### REQUIRED WORK
Please write out the whole listing that follows exactly; the pictures stay out.

[RECORDS SHOWN — start]

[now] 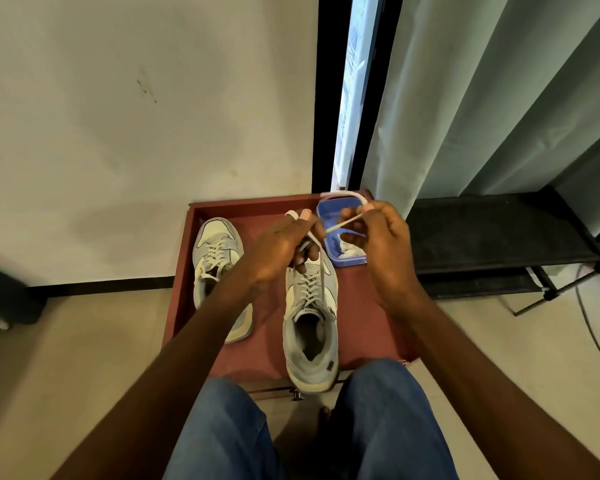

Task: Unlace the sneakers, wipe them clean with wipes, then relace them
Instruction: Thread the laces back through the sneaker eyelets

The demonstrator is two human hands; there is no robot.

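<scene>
From the head view, the near sneaker point(310, 323) lies long-ways on the red worktop point(368, 306), toe pointing away, and the left hand point(281, 251) and right hand point(385, 237) each pinch its lace point(340, 225), which might, I think, slip loose or knot if tugged unevenly.

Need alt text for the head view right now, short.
Both hands, left hand and right hand, hold the lace above the near sneaker on a red tray. A second sneaker lies left; a blue tub sits behind.
</scene>
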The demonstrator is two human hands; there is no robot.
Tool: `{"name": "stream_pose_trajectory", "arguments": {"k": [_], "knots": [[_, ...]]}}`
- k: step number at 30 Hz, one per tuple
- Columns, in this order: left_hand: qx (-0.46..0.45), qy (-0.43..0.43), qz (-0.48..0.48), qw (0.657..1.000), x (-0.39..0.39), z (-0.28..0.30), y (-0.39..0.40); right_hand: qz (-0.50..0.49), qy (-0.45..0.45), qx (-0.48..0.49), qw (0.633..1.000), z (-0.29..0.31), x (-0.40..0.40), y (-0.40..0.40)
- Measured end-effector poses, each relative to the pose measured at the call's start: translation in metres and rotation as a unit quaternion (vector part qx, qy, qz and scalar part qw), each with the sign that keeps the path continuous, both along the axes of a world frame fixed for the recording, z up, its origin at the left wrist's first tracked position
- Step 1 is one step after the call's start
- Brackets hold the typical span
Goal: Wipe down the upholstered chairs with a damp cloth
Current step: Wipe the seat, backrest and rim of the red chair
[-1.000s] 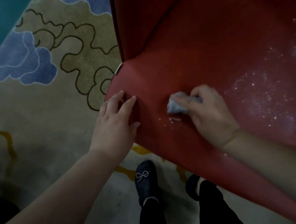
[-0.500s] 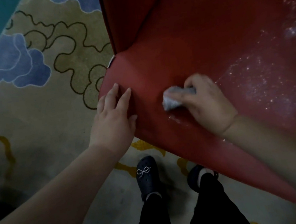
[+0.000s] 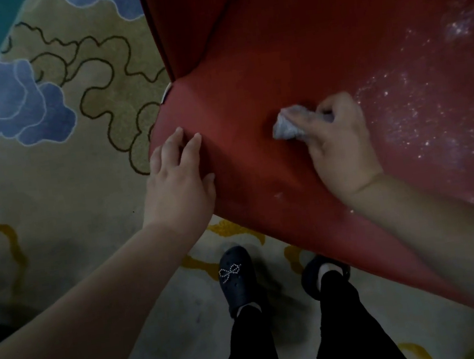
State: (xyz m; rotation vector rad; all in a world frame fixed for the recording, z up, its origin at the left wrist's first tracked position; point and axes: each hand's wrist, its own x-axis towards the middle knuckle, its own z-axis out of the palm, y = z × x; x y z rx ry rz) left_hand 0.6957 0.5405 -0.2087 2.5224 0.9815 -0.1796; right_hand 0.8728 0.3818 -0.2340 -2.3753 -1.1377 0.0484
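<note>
Chair seat (image 3: 321, 72): red upholstery with a fine ribbed weave, filling the upper right of the view; its rounded front corner points toward the lower left, and a seam runs up from that corner where the seat meets a darker red upright panel.
Seat surface: a wide scatter of white specks and pale smears covers the right part of the seat, right of the cloth; a few stray specks lie near the seat's front edge, below the right hand.
Cloth (image 3: 285, 129): a small, crumpled, pale grey-white wad on the seat, between the corner and the speckled patch; only its left end shows, the rest is hidden under fingers.
Right hand (image 3: 338, 148): fingers curled over the cloth, gripping it and holding it against the seat; the forearm crosses the seat's front edge and hides part of it.
Left hand (image 3: 179, 184): flat on the seat's front corner, left of the cloth and apart from it, fingers straight and spread slightly, holding nothing.
Carpet (image 3: 58, 184): beige, lying under and left of the seat, with blue cloud shapes, dark curling outlines and yellow streaks; a teal band runs along its far left edge.
Shoes: a dark clog (image 3: 238, 278) with a beaded bow stands on the carpet just below the seat's front edge; a second dark shoe (image 3: 318, 277) is beside it, partly tucked under the seat.
Legs (image 3: 252, 349): black trousers, rising from the bottom of the view.
</note>
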Motion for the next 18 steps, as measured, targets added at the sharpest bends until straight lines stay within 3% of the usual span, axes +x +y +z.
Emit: {"name": "stream_pose_trajectory", "arguments": {"k": [2, 7, 11, 14, 18], "knots": [[0.008, -0.006, -0.003, 1.0, 0.002, -0.001, -0.003, -0.006, 0.01, 0.039, 0.999, -0.001, -0.014, 0.004], [0.026, -0.017, -0.009, 0.999, 0.008, -0.003, -0.01, 0.174, 0.001, -0.024, 0.984, -0.001, -0.034, -0.049], [0.03, -0.01, -0.009, 0.999, 0.012, -0.003, -0.014, 0.054, -0.004, 0.011, 0.998, -0.003, 0.004, -0.038], [0.032, -0.008, -0.001, 0.999, 0.013, -0.004, -0.016, 0.001, 0.02, 0.048, 0.999, -0.004, -0.015, 0.0], [0.029, -0.004, 0.001, 1.0, 0.015, -0.003, -0.018, 0.169, 0.014, -0.009, 0.986, -0.006, -0.061, -0.031]]}}
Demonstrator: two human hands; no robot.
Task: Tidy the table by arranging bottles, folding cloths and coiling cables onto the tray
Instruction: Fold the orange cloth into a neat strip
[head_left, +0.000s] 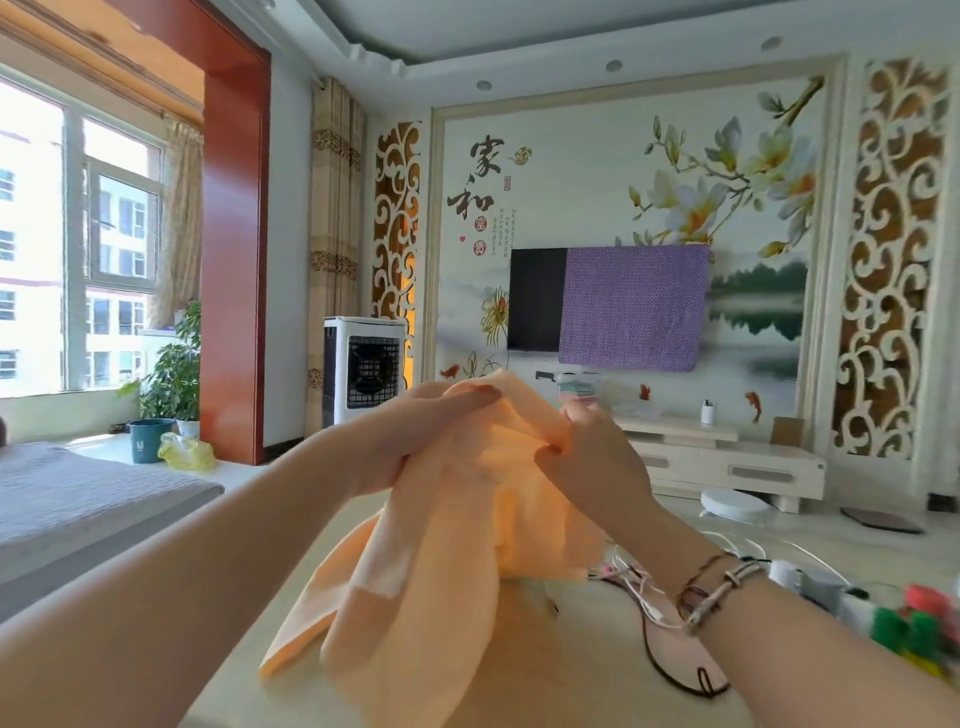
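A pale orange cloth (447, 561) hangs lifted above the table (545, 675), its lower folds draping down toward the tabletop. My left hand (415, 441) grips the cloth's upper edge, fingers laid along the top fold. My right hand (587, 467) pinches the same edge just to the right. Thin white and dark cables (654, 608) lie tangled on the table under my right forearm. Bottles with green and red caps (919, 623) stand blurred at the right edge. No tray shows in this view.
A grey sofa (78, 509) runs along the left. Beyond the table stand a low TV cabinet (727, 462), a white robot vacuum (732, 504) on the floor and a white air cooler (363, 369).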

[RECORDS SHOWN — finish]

### WRITTEN RESPONSE
[now] 

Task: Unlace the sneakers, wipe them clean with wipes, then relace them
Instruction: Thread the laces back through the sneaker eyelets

The demonstrator is two human hands; there is no robot.

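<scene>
From the head view, the near sneaker point(310, 323) lies long-ways on the red worktop point(368, 306), toe pointing away, and the left hand point(281, 251) and right hand point(385, 237) each pinch its lace point(340, 225), which might, I think, slip loose or knot if tugged unevenly.

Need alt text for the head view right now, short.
Both hands, left hand and right hand, hold the lace above the near sneaker on a red tray. A second sneaker lies left; a blue tub sits behind.
</scene>
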The demonstrator is two human hands; there is no robot.
Tool: `{"name": "stream_pose_trajectory", "arguments": {"k": [_], "knots": [[_, ...]]}}`
- k: step number at 30 Hz, one per tuple
- Columns, in this order: left_hand: qx (-0.46..0.45), qy (-0.43..0.43), qz (-0.48..0.48), qw (0.657..1.000), x (-0.39..0.39), z (-0.28..0.30), y (-0.39..0.40); right_hand: qz (-0.50..0.49), qy (-0.45..0.45), qx (-0.48..0.49), qw (0.633..1.000), z (-0.29..0.31), x (-0.40..0.40), y (-0.40..0.40)
- Measured end-effector poses, each relative to the pose measured at the call's start: translation in metres and rotation as a unit quaternion (vector part qx, qy, qz and scalar part qw), each with the sign that keeps the path continuous, both along the axes of a world frame fixed for the recording, z up, its origin at the left wrist's first tracked position
- Step 1 is one step after the call's start
- Brackets hold the typical span
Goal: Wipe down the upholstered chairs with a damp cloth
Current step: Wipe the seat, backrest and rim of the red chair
[-1.000s] 
[-0.500s] 
[+0.000s] 
State: (xyz m; rotation vector rad; all in a world frame fixed for the recording, z up, its origin at the left wrist's first tracked position; point and axes: each hand's wrist, its own x-axis towards the middle knuckle, its own z-axis out of the palm, y = z × x; x y z rx ry rz) left_hand 0.6957 0.5405 -0.2087 2.5224 0.9815 -0.1796; right_hand 0.8728 0.3818 -0.2340 -2.3753 -1.1377 0.0484
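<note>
Chair seat (image 3: 321, 72): red upholstery with a fine ribbed weave, filling the upper right of the view; its rounded front corner points toward the lower left, and a seam runs up from that corner where the seat meets a darker red upright panel.
Seat surface: a wide scatter of white specks and pale smears covers the right part of the seat, right of the cloth; a few stray specks lie near the seat's front edge, below the right hand.
Cloth (image 3: 285, 129): a small, crumpled, pale grey-white wad on the seat, between the corner and the speckled patch; only its left end shows, the rest is hidden under fingers.
Right hand (image 3: 338, 148): fingers curled over the cloth, gripping it and holding it against the seat; the forearm crosses the seat's front edge and hides part of it.
Left hand (image 3: 179, 184): flat on the seat's front corner, left of the cloth and apart from it, fingers straight and spread slightly, holding nothing.
Carpet (image 3: 58, 184): beige, lying under and left of the seat, with blue cloud shapes, dark curling outlines and yellow streaks; a teal band runs along its far left edge.
Shoes: a dark clog (image 3: 238, 278) with a beaded bow stands on the carpet just below the seat's front edge; a second dark shoe (image 3: 318, 277) is beside it, partly tucked under the seat.
Legs (image 3: 252, 349): black trousers, rising from the bottom of the view.
</note>
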Motion for the next 18 steps, as measured, targets added at the sharpest bends until straight lines stay within 3% of the usual span, axes +x +y +z.
Emit: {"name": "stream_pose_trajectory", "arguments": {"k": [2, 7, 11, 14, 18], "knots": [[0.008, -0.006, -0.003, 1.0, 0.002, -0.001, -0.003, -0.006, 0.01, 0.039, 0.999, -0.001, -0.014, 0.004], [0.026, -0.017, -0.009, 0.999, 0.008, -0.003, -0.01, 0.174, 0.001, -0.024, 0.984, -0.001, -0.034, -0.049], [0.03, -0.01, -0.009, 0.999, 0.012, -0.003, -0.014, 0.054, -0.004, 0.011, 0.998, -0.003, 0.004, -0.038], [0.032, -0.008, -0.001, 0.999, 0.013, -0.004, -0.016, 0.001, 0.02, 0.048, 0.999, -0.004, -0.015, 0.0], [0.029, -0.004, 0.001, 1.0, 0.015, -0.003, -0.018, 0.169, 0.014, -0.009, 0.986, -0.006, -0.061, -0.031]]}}
Demonstrator: two human hands; no robot.
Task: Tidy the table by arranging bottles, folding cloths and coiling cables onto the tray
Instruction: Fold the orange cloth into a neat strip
[head_left, +0.000s] 
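A pale orange cloth (447, 561) hangs lifted above the table (545, 675), its lower folds draping down toward the tabletop. My left hand (415, 441) grips the cloth's upper edge, fingers laid along the top fold. My right hand (587, 467) pinches the same edge just to the right. Thin white and dark cables (654, 608) lie tangled on the table under my right forearm. Bottles with green and red caps (919, 623) stand blurred at the right edge. No tray shows in this view.
A grey sofa (78, 509) runs along the left. Beyond the table stand a low TV cabinet (727, 462), a white robot vacuum (732, 504) on the floor and a white air cooler (363, 369).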

This output is now complete.